The trend of industry supply-demand recovery and profit rebound from 2025 to 2027 is clear, with a definite medium-term upward trajectory. On the demand side, the industry is in a post-pandemic recovery phase, with travel consumption demand showing some resilience. Economic stabilization and consumption stimulus policies favor domestic travel demand growth, while visa-waiver policies are expected to accelerate the recovery of international route demand. On the supply side, affected by global aircraft supply chain disruptions, supply release remains tight. The civil aviation fleet size is expected to maintain steady growth, with supply growth rates continuing to slow, leading to improved supply-demand dynamics. Regarding fuel and forex factors, with the progression of OPEC+ production increases, oil prices are expected to continue their year-on-year decline, directly reducing costs and benefiting demand recovery and profit growth. Concurrently, the Renminbi is anticipated to maintain an appreciation trend in 2026, further driving profit improvement. The overarching trend of industry supply-demand recovery and profit rebound is unequivocal.
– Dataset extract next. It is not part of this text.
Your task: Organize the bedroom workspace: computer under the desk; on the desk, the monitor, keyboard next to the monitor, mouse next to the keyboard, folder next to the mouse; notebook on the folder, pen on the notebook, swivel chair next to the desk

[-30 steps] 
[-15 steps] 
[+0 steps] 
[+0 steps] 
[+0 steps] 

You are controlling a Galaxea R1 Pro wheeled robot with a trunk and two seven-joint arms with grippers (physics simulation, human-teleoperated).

From a medium to long-term perspective, the sustained upward climb in industry profits will provide fundamental support for the restoration of market capitalization. In the immediate term, Q4 is benefiting from demand growth and stabilizing/rising airfares, with the off-season poised for a substantial year-on-year reduction in losses. The year 2025 holds promise as the inaugural year for major airlines to return to profitability. The 2026 Spring Festival travel rush is expected to capitalize on demand growth and lower year-on-year jet fuel prices, achieving significant profit expansion. Consequently, the entirety of 2026 could mark the first year where major airlines fully demonstrate their profit elasticity.
Risk warnings: Macroeconomic growth falling short of expectations; Supply growth exceeding expectations; Recovery of international routes lagging behind expectations; Sharp rise in oil prices; Significant depreciation of the Renminbi.